While soldiers were stuck on their assault platforms, De'an defenders unleashed the fire lances: "Using fire-bomb potion (火砲藥), long bamboo lances were made ready. More than twenty of them, as well as good numbers of striking spears and hook-blade staves (鉤鐮), all of which would be deployed, with two people holding one together, and which were made in such a way that when the sky bridges approached the wall, [the defenders could] emerge from above and below their defense structures and deploy them." Fire lancers used their weapons to attack the sky bridge porters: "As the sky bridges became stuck fast, more than ten feet from the walls and unable to get any closer, [the defenders] were ready. From below and above the defensive structures they emerged and attacked with fire lances, striking lances, and hooked sickles, each in turn. The people [i.e., the porters] at the base of the sky bridges were repulsed. Pulling their bamboo ropes, they [the porters] ended up drawing the sky bridge back in an anxious and urgent rush, going about fifty paces before stopping."

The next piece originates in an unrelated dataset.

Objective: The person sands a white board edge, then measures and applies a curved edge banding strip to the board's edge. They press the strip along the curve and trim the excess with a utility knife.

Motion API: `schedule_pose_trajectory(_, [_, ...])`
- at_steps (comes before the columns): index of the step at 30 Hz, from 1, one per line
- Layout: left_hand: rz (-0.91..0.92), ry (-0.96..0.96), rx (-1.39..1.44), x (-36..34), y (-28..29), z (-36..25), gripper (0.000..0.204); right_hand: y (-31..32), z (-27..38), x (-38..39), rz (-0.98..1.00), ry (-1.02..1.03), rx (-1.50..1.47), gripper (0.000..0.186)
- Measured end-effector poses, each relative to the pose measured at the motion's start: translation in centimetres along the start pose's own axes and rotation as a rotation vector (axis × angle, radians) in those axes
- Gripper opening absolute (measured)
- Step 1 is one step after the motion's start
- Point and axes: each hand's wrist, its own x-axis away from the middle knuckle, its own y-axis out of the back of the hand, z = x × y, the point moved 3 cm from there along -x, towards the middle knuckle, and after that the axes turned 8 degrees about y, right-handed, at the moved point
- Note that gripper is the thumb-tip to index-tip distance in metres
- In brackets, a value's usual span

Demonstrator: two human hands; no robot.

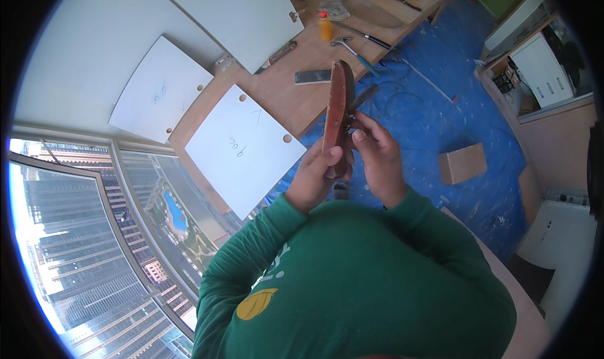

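A reddish-brown wooden hand plane (338,101) stands upright in front of my chest, its long narrow side toward me. My left hand (314,175) grips its lower end, thumb laid over the near side. From the plane's right side sticks out a dark flat piece (365,99) that looks like its iron or wedge. The fingers of my right hand (379,154) are bent and pinched against the plane just below that piece. Exactly what the right fingertips hold is partly hidden.
On the wooden workbench (270,95) lie white panels (245,151), a dark flat block (313,77), a claw hammer (355,56) and an orange bottle (324,27). Blue sheeting (421,126) covers the floor, with a cardboard box (463,163) on it. Windows (113,189) stand at left.
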Motion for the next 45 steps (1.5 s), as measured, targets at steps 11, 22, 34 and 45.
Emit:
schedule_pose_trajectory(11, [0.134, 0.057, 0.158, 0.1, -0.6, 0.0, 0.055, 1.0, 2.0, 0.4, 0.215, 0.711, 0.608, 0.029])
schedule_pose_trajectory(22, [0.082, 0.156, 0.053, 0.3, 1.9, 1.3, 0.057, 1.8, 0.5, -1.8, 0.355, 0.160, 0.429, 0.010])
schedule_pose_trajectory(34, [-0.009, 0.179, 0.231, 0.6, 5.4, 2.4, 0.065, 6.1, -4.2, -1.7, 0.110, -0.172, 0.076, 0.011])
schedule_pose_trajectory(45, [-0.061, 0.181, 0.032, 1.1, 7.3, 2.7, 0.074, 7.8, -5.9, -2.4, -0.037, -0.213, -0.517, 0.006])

During the siege, Chen was wounded in the foot by a trebuchet and supplies became scarce in the city. Chen maintained troop morale by using his personal funds to supply the troops. Seventy days into the siege, Li Heng sent a messenger into the city indicating that he would lift the siege if Chen would send him a maiden. Chen, realizing that the enemy forces were also in a dire situation by proposing such an odd offer, refused despite the entreaties of his commanders. Seizing the critical moment, Chen released a drove of oxen enraged by setting fire to their tails, and personally led a group of 60 fire lancers out from the west gate to make a direct attack on the sky bridge soldiers. Defenders on the walls threw bricks and shot arrows in conjunction with trebuchets hurling bombs and rocks. The sky bridges were burned with incendiary bundles of grass and firewood and their destruction caused the complete collapse of rebel morale. The commander Li Heng decided to lift the siege and retreat with severe casualties.

==Legacy==
The siege of De'an marks an important transition and landmark in the history of gunpowder weapons as the "fire potion" (火藥, which has passed down as the Chinese word for gunpowder) of the fire lances were described using a new word: "fire bomb potion" (火炮藥), rather than simply "fire potion". This could imply the use of a new more potent formula, or simply an acknowledgement of the specialized military application of gunpowder. Peter Lorge suggests that this "bomb powder" may have been corned, making it distinct from normal gunpowder. Evidence of gunpowder firecrackers also points to their appearance at roughly around the same time fire potion was making its transition in the literary imagination. Fire lances continued to be used as anti-personnel weapons into the 12th century, and were even attached to battle carts in one situation in 1163. Song commander Wei Sheng constructed several hundred of these carts known as "at-your-desire-war-carts" (如意戰車), which contained fire lances protruding from protective covering on the sides. They were used to defend mobile trebuchets that hurled fire bombs.